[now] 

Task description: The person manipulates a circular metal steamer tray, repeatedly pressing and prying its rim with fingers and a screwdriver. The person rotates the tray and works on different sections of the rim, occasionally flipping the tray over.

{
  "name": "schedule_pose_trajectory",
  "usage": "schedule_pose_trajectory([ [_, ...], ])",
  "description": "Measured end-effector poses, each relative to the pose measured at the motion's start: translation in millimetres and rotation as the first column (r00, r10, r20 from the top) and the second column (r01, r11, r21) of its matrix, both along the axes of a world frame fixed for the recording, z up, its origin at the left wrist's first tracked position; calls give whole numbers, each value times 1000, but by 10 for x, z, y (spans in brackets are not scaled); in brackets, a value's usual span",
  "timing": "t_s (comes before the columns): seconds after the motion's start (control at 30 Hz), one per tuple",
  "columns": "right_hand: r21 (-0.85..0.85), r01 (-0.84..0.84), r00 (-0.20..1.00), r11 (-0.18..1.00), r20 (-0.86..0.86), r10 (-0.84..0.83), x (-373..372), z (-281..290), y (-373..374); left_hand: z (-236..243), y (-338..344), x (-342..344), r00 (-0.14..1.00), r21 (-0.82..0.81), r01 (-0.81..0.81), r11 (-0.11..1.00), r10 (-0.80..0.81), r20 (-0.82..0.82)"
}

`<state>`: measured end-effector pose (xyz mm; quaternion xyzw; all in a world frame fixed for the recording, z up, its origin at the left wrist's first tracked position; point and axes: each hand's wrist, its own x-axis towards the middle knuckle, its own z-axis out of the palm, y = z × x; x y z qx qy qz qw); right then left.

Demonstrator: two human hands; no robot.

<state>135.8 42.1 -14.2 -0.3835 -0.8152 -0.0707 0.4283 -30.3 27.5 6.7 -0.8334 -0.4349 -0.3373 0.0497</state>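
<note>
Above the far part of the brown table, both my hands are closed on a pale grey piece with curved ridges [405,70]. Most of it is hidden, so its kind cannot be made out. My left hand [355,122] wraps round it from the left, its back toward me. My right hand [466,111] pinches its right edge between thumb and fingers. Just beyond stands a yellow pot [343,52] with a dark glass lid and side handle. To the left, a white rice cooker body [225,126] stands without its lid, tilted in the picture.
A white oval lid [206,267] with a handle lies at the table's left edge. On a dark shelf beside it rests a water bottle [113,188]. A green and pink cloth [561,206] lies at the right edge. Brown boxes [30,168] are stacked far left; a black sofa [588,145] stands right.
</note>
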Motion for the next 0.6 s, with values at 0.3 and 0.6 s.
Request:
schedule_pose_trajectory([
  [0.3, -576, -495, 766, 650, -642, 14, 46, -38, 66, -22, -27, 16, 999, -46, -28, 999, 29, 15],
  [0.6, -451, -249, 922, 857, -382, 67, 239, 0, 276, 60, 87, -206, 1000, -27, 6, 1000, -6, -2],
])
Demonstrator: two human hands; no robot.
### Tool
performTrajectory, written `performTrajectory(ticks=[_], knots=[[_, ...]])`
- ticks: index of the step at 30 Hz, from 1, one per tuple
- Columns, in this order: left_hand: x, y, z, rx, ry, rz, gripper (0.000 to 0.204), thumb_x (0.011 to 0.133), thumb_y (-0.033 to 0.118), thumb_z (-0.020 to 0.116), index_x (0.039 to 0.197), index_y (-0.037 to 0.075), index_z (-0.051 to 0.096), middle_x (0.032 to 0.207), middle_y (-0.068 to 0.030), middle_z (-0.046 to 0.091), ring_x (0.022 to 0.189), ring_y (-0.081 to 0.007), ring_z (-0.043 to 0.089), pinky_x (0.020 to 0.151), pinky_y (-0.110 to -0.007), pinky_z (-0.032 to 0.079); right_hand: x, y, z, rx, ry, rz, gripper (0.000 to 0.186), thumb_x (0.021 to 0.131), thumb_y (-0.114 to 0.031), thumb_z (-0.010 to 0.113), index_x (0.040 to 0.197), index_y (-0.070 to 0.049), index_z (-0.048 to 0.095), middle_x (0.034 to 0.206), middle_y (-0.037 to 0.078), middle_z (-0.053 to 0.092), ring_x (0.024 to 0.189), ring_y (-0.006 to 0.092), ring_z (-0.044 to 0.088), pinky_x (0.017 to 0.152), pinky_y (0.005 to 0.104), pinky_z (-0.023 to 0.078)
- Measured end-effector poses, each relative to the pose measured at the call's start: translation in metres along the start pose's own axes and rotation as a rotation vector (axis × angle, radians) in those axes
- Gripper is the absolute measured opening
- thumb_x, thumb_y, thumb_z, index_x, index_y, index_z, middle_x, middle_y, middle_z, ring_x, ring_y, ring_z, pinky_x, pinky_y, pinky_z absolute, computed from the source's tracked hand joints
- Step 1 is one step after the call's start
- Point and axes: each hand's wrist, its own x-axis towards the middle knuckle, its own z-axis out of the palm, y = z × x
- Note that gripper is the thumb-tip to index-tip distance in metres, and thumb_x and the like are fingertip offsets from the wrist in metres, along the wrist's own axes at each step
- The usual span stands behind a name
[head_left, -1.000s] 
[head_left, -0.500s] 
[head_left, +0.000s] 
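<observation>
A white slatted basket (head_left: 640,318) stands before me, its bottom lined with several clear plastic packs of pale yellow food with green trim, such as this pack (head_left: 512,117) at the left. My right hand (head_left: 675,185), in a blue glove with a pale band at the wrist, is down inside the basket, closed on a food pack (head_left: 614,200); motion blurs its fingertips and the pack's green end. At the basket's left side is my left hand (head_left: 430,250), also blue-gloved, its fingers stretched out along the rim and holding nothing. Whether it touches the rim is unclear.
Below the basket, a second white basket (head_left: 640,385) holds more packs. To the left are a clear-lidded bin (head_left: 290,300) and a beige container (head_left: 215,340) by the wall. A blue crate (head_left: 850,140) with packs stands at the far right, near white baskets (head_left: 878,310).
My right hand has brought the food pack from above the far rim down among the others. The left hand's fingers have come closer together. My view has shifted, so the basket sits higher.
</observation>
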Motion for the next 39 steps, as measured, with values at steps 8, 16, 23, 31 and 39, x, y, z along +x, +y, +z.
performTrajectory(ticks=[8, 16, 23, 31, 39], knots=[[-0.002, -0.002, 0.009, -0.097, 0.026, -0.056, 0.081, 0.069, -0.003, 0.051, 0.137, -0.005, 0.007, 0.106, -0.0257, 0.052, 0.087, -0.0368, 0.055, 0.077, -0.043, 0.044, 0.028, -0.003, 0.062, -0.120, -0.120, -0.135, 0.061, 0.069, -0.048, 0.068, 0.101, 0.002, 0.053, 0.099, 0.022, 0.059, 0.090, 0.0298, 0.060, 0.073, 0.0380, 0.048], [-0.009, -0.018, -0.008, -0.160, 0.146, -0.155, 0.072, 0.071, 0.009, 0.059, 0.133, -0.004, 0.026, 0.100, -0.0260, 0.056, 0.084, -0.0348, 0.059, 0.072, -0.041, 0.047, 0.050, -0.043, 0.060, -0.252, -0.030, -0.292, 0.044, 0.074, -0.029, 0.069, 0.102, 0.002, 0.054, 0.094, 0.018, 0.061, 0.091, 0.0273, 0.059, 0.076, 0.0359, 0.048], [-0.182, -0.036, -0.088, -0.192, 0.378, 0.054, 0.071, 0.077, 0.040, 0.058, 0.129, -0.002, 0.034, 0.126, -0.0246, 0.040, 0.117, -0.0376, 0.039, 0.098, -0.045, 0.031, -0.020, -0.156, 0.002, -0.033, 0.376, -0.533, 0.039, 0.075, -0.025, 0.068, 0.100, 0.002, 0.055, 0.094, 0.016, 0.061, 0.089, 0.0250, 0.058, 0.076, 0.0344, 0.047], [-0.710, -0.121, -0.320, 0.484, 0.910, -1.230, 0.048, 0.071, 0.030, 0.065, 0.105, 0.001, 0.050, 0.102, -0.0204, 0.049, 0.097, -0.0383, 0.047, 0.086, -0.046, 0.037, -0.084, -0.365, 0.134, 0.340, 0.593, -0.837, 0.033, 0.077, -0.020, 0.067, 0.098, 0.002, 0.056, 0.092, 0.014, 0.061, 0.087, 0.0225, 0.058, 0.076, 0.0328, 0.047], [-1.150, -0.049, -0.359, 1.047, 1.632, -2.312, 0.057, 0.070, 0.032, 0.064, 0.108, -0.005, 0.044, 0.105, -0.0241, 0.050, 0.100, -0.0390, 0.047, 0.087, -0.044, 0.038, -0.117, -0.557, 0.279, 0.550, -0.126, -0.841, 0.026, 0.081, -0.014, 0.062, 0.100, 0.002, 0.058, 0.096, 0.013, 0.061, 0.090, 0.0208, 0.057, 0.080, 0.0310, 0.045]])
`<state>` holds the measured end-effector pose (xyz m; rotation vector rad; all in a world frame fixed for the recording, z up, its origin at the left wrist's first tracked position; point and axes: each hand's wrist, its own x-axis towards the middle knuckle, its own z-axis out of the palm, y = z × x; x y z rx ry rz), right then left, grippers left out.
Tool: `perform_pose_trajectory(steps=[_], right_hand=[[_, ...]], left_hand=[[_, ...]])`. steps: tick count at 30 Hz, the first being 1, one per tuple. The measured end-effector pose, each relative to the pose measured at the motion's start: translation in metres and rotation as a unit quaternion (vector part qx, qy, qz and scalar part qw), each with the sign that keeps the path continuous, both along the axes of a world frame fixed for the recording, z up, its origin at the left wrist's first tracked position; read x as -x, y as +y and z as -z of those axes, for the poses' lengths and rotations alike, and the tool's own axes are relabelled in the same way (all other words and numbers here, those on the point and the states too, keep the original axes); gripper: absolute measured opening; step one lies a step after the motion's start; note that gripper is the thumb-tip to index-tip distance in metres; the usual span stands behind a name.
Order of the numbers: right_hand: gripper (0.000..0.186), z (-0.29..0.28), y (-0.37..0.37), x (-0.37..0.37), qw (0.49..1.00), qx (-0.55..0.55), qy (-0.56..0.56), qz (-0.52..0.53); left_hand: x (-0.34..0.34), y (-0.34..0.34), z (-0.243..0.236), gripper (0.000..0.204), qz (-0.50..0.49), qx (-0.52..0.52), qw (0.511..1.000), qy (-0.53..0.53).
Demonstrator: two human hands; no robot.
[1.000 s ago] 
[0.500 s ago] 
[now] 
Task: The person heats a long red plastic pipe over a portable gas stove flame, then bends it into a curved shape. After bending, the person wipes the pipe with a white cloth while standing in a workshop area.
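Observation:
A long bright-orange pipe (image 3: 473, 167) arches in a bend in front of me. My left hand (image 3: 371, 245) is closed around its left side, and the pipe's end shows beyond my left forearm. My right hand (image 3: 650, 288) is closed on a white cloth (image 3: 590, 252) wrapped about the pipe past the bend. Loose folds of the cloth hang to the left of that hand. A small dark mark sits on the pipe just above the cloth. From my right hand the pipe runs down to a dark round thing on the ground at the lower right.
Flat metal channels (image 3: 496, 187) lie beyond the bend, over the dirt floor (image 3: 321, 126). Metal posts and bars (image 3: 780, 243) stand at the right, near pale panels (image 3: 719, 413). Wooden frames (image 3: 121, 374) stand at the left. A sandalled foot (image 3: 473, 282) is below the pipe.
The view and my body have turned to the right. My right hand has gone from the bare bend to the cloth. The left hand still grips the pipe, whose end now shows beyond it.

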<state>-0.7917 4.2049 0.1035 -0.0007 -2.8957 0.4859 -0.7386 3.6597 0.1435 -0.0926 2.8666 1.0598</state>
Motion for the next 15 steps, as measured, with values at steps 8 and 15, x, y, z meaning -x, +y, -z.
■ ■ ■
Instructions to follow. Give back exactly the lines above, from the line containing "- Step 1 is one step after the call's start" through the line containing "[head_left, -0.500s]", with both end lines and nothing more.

The answer.
- Step 1 is one step after the call's start
- Point and axes: each hand's wrist, its own x-axis towards the middle knuckle, its own z-axis out of the palm, y = z × x
- Note that gripper is the thumb-tip to index-tip distance in metres, and thumb_x and the like are fingertip offsets from the wrist in metres, along the wrist's own axes at each step
- The usual span stands behind a name
[head_left, -1.000s] 
[head_left, -0.500s] 

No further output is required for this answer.